**AIM OF THE EXERCISE**
Could you print all of the data below again, exactly?

**DATA BLOCK**
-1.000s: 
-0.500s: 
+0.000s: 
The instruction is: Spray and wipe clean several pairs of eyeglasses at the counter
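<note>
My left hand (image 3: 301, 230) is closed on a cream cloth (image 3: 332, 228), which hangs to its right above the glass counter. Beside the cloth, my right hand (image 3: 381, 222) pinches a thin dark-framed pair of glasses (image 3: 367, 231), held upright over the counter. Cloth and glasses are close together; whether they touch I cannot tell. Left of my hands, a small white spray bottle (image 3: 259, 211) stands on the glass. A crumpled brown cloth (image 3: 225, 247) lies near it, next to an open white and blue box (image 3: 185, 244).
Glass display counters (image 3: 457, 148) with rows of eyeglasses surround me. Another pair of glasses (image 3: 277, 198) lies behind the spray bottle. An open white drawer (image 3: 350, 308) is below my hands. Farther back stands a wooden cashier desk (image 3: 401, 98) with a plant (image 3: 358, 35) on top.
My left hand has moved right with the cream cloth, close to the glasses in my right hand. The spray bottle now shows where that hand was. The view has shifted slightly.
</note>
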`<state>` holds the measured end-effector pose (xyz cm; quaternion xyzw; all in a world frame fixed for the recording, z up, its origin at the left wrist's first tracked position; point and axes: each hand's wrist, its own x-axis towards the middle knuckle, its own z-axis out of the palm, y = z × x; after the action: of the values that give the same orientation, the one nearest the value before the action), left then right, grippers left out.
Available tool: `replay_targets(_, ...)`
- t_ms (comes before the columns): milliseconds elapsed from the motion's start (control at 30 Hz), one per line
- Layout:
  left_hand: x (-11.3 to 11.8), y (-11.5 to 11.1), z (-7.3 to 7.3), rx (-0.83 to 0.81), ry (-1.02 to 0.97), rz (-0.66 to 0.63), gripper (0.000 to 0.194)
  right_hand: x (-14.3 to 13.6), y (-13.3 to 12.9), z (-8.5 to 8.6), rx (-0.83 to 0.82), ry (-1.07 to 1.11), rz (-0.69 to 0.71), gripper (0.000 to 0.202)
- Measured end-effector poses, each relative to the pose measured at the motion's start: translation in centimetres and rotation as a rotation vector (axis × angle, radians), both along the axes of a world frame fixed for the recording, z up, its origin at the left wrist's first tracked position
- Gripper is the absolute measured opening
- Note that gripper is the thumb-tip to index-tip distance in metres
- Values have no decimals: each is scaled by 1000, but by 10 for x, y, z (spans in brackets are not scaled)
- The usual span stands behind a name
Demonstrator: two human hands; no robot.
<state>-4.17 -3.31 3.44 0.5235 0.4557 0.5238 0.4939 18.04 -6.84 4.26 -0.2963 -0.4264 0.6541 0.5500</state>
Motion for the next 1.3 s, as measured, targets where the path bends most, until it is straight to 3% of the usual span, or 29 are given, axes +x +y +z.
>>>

**WRITTEN REPLY**
-1.000s: 
-0.500s: 
+0.000s: 
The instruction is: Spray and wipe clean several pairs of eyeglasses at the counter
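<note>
My left hand (image 3: 301, 230) is closed on a cream cloth (image 3: 332, 228), which hangs to its right above the glass counter. Beside the cloth, my right hand (image 3: 381, 222) pinches a thin dark-framed pair of glasses (image 3: 367, 231), held upright over the counter. Cloth and glasses are close together; whether they touch I cannot tell. Left of my hands, a small white spray bottle (image 3: 259, 211) stands on the glass. A crumpled brown cloth (image 3: 225, 247) lies near it, next to an open white and blue box (image 3: 185, 244).
Glass display counters (image 3: 457, 148) with rows of eyeglasses surround me. Another pair of glasses (image 3: 277, 198) lies behind the spray bottle. An open white drawer (image 3: 350, 308) is below my hands. Farther back stands a wooden cashier desk (image 3: 401, 98) with a plant (image 3: 358, 35) on top.
My left hand has moved right with the cream cloth, close to the glasses in my right hand. The spray bottle now shows where that hand was. The view has shifted slightly.
</note>
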`<state>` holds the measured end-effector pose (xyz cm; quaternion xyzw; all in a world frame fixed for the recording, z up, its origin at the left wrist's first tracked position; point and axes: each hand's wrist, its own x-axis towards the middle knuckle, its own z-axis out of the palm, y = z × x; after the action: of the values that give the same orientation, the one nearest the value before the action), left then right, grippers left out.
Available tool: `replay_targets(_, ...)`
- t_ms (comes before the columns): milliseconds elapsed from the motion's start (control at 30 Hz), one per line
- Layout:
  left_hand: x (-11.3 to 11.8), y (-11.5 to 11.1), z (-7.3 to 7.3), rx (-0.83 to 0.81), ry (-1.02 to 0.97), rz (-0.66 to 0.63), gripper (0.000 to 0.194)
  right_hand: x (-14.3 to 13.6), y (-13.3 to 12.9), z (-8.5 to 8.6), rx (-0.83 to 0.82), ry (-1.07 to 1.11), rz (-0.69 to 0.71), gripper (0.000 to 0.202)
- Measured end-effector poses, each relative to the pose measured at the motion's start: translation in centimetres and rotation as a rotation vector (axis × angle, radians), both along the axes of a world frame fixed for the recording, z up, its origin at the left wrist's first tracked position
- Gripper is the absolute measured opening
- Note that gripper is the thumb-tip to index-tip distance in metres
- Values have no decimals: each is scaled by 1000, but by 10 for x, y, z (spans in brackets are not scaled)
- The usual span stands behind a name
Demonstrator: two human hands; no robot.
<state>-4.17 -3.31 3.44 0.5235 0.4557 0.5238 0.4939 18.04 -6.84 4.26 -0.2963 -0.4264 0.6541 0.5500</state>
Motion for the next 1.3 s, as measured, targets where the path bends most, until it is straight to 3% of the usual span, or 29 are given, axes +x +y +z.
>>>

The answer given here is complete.